By three o’clock Chambery was well in sight, lying far below us as we wound down from mountain heights, and looking, from our point of view, in position something like an inferior Aosta. It basked in a great sun-swept plain, and away to the left a lateral valley, dimly blue, opened towards Modane and the Mont Cenis. Descending, we found the resemblance carried on by a few ancient chateaux and fortified farmhouses, and as we had now come upon a part of the road which Joseph knew, he pointed out to me, in the far distance, the little villa, Les Charmettes, where Rousseau and Madame de Warens kept house together. Again and again I thought we were on the point of arriving in the town, and had visions of exchanging adventures with the Boy at the Hotel de France; but always the place seemed to recede before our eyes, elusive as a mirage, alighting again five or six miles away; and this it did, not once, but several times, with singular skill and accuracy.
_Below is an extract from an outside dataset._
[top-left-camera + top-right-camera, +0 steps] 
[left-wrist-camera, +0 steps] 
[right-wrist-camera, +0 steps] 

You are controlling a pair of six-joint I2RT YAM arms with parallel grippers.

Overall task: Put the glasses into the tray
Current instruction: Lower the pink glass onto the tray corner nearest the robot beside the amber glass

At last, however, after a tedious tramp along a monotonously level road, upon which we had plunged suddenly, we came into an old town, all grey, with the soft grey of storks’ wings. The place had a mild dignity of its own—as befitted the ancient capital of Savoie—and might have lived, if necessary, on the romantic reputation of its ancient chateau, standing up high and majestic above a populous modern street. There was an air of almost courtly refinement that reminded me of the wide, sedate avenues of Versailles; and no doubt this effect was largely due to the fine statues and decorative grouping of the arcaded streets. One monument was so imposing and so unique, that I forgot for a moment my anxiety to find the Boy and hear his news. The huge pile held me captive, staring up at a miniature Nelson column, supported on the backs of four colossal elephants sculptured in grey granite of true elephant-colour. These benevolent mammoths, not content with the duty of bearing a tower of stone with a more than life-sized general balancing on top of it, generously spent their spare time in pouring volumes of water from wrinkled trunks into a huge basin. Joseph knew that the balancing general, De Boigne, had used a vast fortune made in the service of an Indian prince, to shower benefits on his native town, as his elephants showered water, and that it was in gratitude to him that Chambery had raised the monument; but I was disappointed to learn that the elephants had no prototypes in real life. It would have satisfied my imagination to hear that the soldier of fortune had returned from the Orient to his birthplace, with the four original elephants following him like dogs, having refused to be left behind. But nothing is quite perfect in history, and one usually feels that one could have arranged the incidents more dramatically one’s self; indeed, some historians seem to have found the temptation irresistible.
Joseph promised other choice bits of interest in and near mountain-ringed Chambery; but I had small appetite for sightseeing without the Boy, and after my brief reverence to the elephants, I hurried the muleteer and mule to the hotel.